- The Washington Times - Tuesday, May 23, 2006

Bodegas Arrocal, “Arrocal,” Ribera del Duero, 2004, $16

Ribera del Duero is one of the most exciting wine regions in what is arguably the most exciting wine country in the world today — Spain.

After many decades of being a somewhat sleepy backwater, Spain now has burst onto the global wine scene with a bevy of thrilling wines that respect native tradition and evidence contemporary character. Vintners in many regions are crafting excellent wines, with those from Ribera del Duero leading the way.

Tempranillo, Spain’s most prized indigenous grape variety, is Ribera’s pride and joy, and this young, supple red from Bodegas Arrocal is made from 100 percent tempranillo.

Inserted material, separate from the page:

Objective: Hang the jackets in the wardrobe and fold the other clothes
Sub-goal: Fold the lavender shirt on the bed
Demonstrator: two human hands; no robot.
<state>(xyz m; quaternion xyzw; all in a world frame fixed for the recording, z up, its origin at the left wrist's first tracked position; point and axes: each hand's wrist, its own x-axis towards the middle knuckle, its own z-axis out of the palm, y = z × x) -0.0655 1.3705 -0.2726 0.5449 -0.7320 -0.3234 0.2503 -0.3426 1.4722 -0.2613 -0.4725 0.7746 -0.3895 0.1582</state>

It displays rich, lush flavors that echo ripe red fruits, but a soft, seductive texture and a long, slightly sweet finish. A hint of oak adds complexity, but unlike some more old-fashioned Spanish reds, the wood does not overwhelm the taste of the grape.

This wine should drink well for a few years, but it’s not a candidate for extended cellaring, since exuberance and vivacity constitute its great charm. A good choice to accompany grilled meats — especially pork, veal, or poultry — it would be right at home at a Memorial Day barbecue. (Imported by Grapes of Spain.)